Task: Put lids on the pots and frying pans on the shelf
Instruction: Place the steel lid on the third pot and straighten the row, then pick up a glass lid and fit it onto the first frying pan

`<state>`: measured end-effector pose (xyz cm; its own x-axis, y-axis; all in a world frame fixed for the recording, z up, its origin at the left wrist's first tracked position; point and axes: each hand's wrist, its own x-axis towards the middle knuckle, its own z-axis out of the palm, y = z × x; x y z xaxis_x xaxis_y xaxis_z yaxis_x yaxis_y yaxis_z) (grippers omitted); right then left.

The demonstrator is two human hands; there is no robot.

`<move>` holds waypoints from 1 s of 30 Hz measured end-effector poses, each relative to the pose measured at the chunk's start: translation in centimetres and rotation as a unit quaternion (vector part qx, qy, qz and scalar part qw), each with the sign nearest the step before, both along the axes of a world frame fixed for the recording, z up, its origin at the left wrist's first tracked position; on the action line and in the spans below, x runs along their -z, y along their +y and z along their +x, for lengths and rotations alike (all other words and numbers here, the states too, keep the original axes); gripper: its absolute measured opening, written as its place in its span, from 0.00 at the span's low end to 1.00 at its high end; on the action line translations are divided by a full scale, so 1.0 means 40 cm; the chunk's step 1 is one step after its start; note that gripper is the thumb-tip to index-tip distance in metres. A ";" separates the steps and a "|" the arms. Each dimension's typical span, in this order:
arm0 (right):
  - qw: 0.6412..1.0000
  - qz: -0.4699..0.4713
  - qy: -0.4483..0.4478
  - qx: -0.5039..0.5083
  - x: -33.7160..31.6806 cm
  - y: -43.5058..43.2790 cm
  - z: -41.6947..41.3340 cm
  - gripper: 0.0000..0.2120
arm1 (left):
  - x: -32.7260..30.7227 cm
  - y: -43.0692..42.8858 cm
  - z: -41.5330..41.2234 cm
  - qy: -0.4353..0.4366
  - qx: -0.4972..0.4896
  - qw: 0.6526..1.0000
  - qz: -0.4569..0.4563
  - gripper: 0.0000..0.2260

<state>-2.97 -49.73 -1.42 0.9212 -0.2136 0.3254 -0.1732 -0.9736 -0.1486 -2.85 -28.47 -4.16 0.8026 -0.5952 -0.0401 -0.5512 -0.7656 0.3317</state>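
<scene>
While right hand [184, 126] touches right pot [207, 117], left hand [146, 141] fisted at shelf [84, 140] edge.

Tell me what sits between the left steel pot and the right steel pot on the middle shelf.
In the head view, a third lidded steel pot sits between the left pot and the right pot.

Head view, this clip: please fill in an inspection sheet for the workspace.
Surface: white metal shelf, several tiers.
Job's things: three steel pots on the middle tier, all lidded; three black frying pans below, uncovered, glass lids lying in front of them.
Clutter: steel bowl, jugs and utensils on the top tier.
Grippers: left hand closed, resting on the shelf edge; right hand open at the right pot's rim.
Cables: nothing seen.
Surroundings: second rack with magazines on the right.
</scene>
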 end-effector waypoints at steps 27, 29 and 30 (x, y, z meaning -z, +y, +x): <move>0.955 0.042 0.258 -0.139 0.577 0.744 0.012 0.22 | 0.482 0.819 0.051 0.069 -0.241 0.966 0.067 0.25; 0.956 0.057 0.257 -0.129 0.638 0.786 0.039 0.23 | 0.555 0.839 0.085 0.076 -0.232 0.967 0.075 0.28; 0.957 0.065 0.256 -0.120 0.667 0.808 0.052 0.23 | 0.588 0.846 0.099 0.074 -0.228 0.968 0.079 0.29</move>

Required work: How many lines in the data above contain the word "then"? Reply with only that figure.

Answer section: 2